Exercise directions: Please repeat exactly the lines below from the line with "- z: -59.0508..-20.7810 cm" to the line with "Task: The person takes", including both, and leave out every picture.

Provided entries:

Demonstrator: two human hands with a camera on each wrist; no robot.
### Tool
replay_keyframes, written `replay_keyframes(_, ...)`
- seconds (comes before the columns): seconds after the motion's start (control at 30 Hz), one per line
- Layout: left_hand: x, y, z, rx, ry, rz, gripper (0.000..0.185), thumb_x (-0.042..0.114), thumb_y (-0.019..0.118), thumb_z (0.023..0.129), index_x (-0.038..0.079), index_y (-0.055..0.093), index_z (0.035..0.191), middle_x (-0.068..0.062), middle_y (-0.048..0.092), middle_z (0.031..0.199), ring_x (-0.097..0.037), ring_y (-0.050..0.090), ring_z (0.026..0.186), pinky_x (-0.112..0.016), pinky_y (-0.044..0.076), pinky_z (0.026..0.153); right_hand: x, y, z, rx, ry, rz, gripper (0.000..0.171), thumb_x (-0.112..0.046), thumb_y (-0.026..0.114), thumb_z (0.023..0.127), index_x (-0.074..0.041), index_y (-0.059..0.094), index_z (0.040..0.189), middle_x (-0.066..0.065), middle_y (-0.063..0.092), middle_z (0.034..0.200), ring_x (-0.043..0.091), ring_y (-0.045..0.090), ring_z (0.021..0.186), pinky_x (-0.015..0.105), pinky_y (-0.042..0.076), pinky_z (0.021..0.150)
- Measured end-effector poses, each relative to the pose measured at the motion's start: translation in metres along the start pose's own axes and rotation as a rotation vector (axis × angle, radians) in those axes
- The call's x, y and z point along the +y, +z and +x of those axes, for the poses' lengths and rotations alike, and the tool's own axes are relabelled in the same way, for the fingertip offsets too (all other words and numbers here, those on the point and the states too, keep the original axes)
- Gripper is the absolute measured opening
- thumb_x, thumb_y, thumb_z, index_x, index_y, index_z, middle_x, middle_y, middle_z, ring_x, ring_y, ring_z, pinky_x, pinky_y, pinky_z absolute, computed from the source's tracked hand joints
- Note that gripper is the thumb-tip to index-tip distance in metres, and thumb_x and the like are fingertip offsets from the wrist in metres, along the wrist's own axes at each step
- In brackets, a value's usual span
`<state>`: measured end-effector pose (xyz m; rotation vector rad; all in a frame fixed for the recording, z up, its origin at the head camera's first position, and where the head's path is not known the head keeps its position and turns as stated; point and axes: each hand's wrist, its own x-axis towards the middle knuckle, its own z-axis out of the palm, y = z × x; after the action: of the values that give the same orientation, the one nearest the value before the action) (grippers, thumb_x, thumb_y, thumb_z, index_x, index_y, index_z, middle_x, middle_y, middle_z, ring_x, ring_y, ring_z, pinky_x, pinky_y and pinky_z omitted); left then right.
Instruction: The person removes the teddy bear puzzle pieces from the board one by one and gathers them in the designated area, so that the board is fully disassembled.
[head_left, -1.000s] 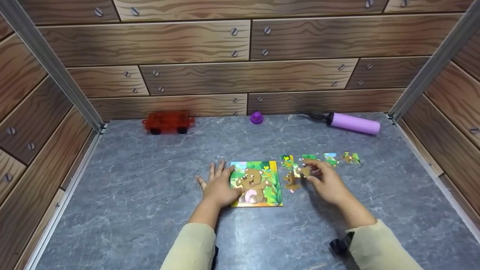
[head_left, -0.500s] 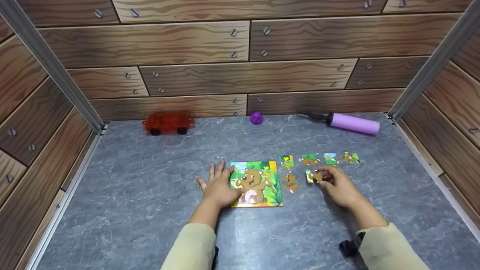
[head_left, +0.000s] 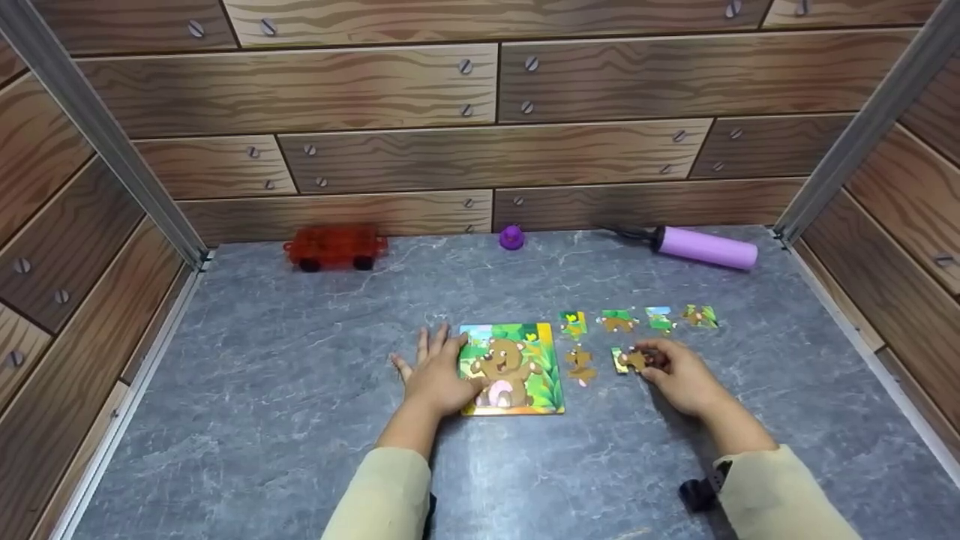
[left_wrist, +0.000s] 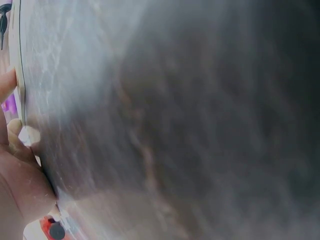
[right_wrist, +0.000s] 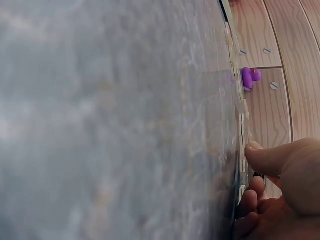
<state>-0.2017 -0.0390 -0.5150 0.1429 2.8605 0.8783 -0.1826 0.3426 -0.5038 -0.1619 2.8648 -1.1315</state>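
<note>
A square bear puzzle board [head_left: 521, 367] lies flat on the grey table. My left hand [head_left: 435, 375] rests at its left edge, fingers spread on the tabletop and thumb over the lower left of the bear picture. To the right, my right hand [head_left: 679, 375] pinches a brown and green puzzle piece [head_left: 624, 360] by its right side, low at the table. In the right wrist view the thumb [right_wrist: 265, 157] and curled fingers come close to the tabletop. A brown bear piece [head_left: 580, 366] lies between the board and the held piece.
Behind the right hand runs a row of several loose pieces, among them one with a yellow bird [head_left: 573, 323] and a green and brown one [head_left: 618, 321]. Along the back wall stand a red toy cart [head_left: 336, 247], a purple rubber duck [head_left: 511, 238] and a lilac hand pump [head_left: 709, 247].
My right hand has moved right and slightly nearer with its puzzle piece, away from beside the board, and now sits lower at the table. The left hand has stayed in place.
</note>
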Motion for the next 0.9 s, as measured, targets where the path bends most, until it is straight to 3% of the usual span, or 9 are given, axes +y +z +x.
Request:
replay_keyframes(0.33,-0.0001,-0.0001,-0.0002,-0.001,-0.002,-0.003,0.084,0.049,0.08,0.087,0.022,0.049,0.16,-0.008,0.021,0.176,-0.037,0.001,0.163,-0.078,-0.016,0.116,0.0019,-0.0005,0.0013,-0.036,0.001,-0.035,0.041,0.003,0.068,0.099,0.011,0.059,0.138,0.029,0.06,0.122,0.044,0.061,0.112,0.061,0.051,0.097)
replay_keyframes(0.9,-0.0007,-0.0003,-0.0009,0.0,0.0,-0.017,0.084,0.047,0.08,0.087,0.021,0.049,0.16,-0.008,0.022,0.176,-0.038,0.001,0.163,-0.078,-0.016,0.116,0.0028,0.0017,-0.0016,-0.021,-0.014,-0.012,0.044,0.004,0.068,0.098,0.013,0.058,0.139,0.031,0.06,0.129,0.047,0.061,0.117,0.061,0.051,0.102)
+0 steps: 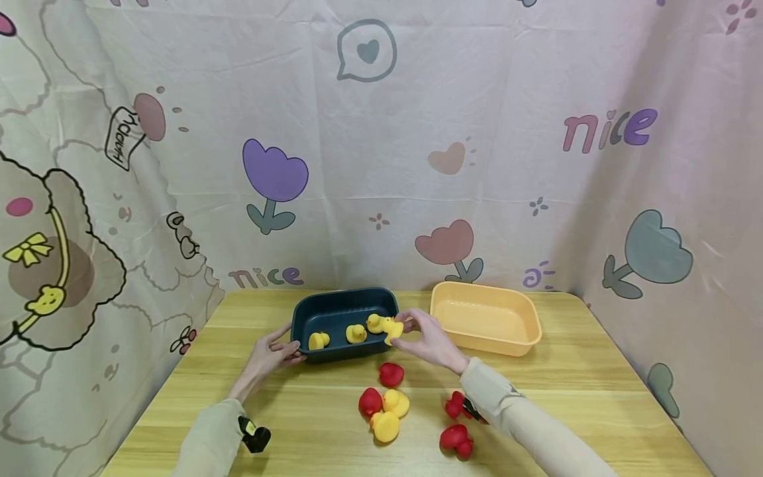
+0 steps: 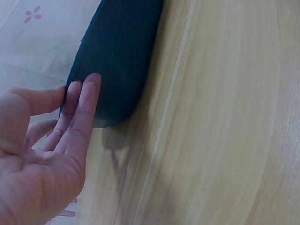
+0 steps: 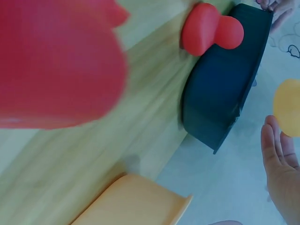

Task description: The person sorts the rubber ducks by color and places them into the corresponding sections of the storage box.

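Note:
A dark blue bin (image 1: 342, 306) stands at the middle of the wooden table (image 1: 596, 371) with three yellow ducks (image 1: 356, 333) inside. My left hand (image 1: 275, 351) rests straight fingers (image 2: 83, 110) against the bin's (image 2: 117, 56) left front corner. My right hand (image 1: 424, 336) pinches a yellow duck (image 1: 393, 329) over the bin's right rim. In the right wrist view that yellow duck (image 3: 287, 108) shows at the fingertips (image 3: 274, 154), beside the dark blue bin (image 3: 225, 79).
An empty orange bin (image 1: 485, 318) sits to the right of the blue one; its corner (image 3: 136, 201) shows in the right wrist view. Several red ducks (image 1: 391, 373) and two yellow ducks (image 1: 396, 402) lie on the table in front. Patterned cloth walls surround the table.

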### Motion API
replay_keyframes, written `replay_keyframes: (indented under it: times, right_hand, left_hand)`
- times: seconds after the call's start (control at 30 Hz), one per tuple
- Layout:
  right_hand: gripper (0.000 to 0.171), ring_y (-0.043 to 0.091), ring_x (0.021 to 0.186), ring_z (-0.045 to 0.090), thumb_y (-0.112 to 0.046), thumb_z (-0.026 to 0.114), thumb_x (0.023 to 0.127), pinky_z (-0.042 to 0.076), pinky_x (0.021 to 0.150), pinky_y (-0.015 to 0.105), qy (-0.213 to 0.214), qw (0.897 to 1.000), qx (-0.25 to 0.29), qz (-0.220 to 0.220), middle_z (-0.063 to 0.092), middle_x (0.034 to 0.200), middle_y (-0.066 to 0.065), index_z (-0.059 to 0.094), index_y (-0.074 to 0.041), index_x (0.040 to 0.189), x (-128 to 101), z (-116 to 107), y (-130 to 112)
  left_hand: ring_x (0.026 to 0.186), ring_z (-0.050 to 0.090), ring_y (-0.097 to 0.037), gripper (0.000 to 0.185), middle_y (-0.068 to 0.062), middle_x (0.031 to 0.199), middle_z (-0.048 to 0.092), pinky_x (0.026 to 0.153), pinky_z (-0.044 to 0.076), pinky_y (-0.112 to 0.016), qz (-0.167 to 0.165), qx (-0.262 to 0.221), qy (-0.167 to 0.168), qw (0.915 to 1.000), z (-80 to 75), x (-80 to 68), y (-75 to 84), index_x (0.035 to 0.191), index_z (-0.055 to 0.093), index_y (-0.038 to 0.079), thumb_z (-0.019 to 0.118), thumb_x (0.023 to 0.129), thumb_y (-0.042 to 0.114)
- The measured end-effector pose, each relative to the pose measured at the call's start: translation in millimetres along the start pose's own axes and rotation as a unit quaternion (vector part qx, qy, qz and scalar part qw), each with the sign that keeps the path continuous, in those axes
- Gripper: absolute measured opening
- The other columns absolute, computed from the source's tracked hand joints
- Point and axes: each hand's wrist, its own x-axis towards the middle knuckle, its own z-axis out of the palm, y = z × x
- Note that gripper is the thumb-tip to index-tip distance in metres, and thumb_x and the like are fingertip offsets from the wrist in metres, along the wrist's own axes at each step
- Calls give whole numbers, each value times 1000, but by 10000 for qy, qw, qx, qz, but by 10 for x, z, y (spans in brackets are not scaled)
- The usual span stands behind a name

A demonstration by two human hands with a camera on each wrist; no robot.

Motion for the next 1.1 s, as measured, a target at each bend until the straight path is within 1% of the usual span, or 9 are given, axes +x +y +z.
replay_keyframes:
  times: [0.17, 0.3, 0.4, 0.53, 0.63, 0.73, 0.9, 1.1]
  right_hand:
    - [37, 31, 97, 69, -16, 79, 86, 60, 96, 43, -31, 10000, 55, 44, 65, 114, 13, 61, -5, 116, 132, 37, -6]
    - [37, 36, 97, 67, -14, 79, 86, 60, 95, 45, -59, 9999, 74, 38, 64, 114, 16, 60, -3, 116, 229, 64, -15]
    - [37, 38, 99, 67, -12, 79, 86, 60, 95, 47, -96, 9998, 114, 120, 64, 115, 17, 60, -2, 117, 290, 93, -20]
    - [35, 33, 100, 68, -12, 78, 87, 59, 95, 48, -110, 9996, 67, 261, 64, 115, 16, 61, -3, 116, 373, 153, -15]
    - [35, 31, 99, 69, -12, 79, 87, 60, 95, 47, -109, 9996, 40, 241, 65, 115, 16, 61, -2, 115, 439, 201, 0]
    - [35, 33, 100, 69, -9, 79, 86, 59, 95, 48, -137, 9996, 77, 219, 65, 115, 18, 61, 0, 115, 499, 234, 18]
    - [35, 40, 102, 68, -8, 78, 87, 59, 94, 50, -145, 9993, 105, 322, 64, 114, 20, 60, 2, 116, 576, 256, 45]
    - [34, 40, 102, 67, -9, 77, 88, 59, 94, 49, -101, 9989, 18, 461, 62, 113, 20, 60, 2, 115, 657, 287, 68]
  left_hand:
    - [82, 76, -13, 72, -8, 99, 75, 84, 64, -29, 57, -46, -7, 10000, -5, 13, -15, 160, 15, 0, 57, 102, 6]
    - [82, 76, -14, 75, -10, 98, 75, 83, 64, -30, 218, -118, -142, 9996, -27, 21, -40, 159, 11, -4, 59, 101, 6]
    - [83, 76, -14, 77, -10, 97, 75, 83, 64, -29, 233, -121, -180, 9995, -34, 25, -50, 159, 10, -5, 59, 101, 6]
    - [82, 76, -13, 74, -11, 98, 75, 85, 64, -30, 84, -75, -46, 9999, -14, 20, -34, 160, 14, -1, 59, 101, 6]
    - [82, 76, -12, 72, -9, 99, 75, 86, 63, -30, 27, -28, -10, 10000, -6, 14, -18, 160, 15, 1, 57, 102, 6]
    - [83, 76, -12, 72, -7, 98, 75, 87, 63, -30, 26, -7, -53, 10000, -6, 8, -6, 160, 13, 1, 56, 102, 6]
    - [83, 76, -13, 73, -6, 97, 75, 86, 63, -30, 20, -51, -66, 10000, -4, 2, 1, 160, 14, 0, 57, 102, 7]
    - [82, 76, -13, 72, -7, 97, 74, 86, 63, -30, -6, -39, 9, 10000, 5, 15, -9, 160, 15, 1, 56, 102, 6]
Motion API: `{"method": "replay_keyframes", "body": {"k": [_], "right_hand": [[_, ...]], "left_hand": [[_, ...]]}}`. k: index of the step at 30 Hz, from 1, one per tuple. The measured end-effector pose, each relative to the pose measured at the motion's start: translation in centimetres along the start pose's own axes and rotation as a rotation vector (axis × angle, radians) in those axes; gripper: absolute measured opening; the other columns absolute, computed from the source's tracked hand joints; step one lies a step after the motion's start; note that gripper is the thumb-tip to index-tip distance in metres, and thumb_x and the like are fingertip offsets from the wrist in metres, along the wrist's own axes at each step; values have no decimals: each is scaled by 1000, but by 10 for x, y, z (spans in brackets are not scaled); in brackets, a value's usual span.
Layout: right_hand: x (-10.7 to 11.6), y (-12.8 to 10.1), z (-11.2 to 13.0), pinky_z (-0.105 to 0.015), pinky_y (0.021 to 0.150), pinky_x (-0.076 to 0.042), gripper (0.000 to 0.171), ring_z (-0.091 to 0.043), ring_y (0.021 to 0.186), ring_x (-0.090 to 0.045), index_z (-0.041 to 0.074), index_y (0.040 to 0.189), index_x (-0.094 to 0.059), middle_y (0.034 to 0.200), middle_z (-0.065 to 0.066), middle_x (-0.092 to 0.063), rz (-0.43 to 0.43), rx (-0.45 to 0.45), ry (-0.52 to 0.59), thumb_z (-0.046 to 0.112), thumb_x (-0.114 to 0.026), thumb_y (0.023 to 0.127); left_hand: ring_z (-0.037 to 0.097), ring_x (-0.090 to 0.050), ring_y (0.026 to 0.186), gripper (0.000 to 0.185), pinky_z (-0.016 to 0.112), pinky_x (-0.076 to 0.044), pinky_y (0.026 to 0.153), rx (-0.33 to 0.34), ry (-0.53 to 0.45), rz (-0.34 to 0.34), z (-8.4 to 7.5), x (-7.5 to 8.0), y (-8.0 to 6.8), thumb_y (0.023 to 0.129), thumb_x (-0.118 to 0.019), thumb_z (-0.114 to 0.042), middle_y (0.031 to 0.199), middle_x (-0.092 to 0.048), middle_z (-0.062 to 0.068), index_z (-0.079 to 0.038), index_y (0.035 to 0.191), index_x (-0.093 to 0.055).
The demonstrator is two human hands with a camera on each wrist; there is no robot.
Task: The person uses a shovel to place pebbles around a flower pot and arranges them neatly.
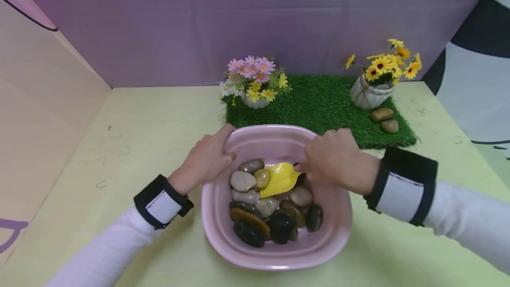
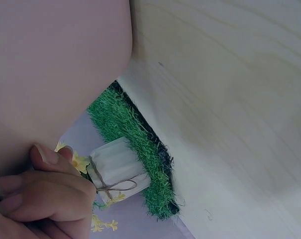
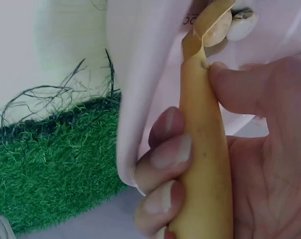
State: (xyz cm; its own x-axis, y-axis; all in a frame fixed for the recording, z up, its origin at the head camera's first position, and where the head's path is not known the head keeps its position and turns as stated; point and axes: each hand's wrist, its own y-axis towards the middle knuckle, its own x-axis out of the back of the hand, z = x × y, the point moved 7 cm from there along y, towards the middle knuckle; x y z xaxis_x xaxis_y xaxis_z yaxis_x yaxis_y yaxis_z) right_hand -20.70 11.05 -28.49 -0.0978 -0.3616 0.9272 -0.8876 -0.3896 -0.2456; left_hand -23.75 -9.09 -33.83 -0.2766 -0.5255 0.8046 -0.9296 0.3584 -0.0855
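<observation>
A pink plastic basin (image 1: 279,264) stands on the table, holding several smooth stones (image 1: 266,207) in black, brown and cream. My left hand (image 1: 206,158) grips the basin's upper left rim; in the left wrist view its curled fingers (image 2: 55,199) show against the basin's outer wall. In my right hand (image 1: 332,158) is a small yellow shovel, its fingers and thumb wrapped around the handle (image 3: 205,144). The yellow blade (image 1: 280,178) reaches down inside the basin, among the stones at the far side. A cream stone (image 3: 217,30) shows beside the blade in the right wrist view.
Behind the basin lies a green artificial grass mat (image 1: 314,101). On it are a pot of pink and yellow flowers (image 1: 256,79), a white pot of yellow flowers (image 1: 370,92) and two brown stones (image 1: 382,114). A purple backdrop (image 1: 279,21) rises behind the table.
</observation>
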Motion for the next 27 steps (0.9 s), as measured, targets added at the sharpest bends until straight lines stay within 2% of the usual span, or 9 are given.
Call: {"method": "replay_keyframes", "body": {"k": [5,10,18,27], "right_hand": [[-2,1,-1,-30,41,-38,60,-19,48,-49,16,52,-42,54,-2,-42,53,-8,31,57,-55,93],[-2,2,-2,-30,42,-37,58,-19,50,-49,17,53,-44,55,-2,-44,67,4,70,56,-55,93],[2,5,-7,-26,40,-32,57,-17,46,-48,17,52,-40,52,0,-42,39,-7,103,52,-58,93],[12,7,-6,-30,39,-34,52,-19,48,-49,16,55,-45,54,0,-41,-3,5,126,49,-60,93]], "left_hand": [[15,-64,53,45,24,-53,40,-2,2,-2,0,0,0,91,-55,-15,103,-68,20,-11,135,-44],[15,-65,53,45,23,-53,40,-4,0,-1,-1,1,1,92,-55,-14,103,-68,20,-11,135,-44],[15,-64,52,45,24,-53,40,6,-8,8,-1,0,1,92,-55,-15,102,-68,20,-11,135,-44],[15,-64,51,45,25,-54,40,19,-22,16,1,-1,0,92,-55,-15,102,-68,20,-12,136,-44]]}}
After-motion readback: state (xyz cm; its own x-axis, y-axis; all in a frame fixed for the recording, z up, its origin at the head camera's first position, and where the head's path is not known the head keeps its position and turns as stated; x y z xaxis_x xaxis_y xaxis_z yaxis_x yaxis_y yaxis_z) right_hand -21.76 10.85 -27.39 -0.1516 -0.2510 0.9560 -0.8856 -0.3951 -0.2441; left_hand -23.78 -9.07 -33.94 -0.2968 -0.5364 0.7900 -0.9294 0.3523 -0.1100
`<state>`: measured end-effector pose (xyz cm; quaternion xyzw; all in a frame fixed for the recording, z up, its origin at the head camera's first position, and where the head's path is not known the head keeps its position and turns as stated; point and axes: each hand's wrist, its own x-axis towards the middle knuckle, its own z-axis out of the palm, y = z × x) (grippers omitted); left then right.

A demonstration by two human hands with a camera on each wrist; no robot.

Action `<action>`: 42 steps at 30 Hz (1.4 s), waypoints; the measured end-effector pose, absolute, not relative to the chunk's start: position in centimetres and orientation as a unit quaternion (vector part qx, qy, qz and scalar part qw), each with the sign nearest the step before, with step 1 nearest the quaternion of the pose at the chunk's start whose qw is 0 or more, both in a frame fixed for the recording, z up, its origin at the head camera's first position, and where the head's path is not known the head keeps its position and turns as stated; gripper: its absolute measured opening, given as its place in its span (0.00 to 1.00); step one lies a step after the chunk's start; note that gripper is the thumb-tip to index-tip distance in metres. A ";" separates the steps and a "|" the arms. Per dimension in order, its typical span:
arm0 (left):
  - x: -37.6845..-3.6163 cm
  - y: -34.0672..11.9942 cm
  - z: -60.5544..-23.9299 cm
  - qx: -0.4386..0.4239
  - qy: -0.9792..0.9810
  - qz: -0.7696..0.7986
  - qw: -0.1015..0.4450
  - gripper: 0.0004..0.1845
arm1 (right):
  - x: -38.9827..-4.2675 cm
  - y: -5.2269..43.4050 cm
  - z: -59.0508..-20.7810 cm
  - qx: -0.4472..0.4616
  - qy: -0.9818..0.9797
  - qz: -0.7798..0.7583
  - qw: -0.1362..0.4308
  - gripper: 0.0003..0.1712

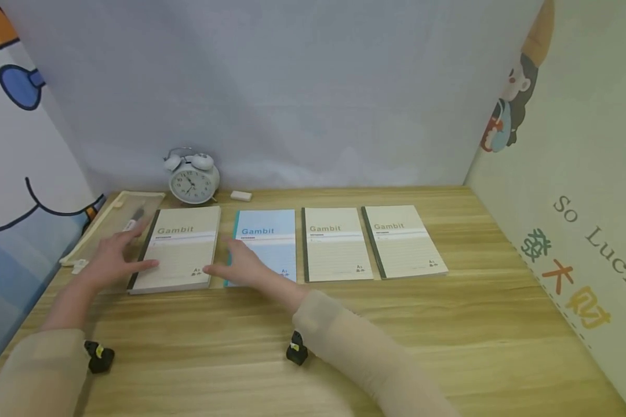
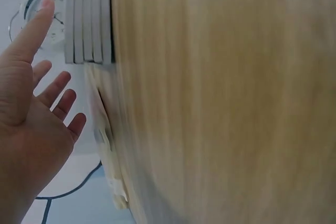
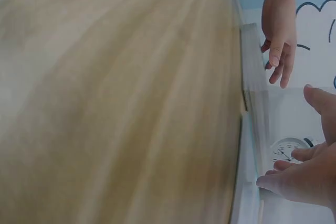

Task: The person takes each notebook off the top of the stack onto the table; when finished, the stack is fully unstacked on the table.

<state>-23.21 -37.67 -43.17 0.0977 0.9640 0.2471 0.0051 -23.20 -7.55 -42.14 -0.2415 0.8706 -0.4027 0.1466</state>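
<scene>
At the left of the table lies a stack of cream Gambit notebooks (image 1: 179,246); the left wrist view shows several layers in the stack (image 2: 88,19). My left hand (image 1: 110,263) is at its left side, thumb toward the cover and fingers spread, as the left wrist view of the hand (image 2: 39,103) also shows. Over the left part of a blue notebook (image 1: 268,252) is my right hand (image 1: 242,267), its thumb pointing at the stack's right edge. Both hands hold nothing. In the right wrist view, the right hand's (image 3: 310,169) fingers are spread.
Two more cream notebooks, one in the middle (image 1: 336,249) and one at the right (image 1: 404,243), lie in the same row. Behind stand a white alarm clock (image 1: 193,182) and a white eraser (image 1: 241,196). A translucent pouch (image 1: 127,205) with a pen (image 1: 134,220) lies far left.
</scene>
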 end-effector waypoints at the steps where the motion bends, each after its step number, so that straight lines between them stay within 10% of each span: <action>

Answer space:
  - z: -59.0508..-20.7810 cm
  - qx: -0.4472..0.4616
  - qy: -0.9818..0.9797
  - qz: -0.7798..0.7583
  - qw: -0.1362..0.4308
  - gripper: 0.0003..0.1712


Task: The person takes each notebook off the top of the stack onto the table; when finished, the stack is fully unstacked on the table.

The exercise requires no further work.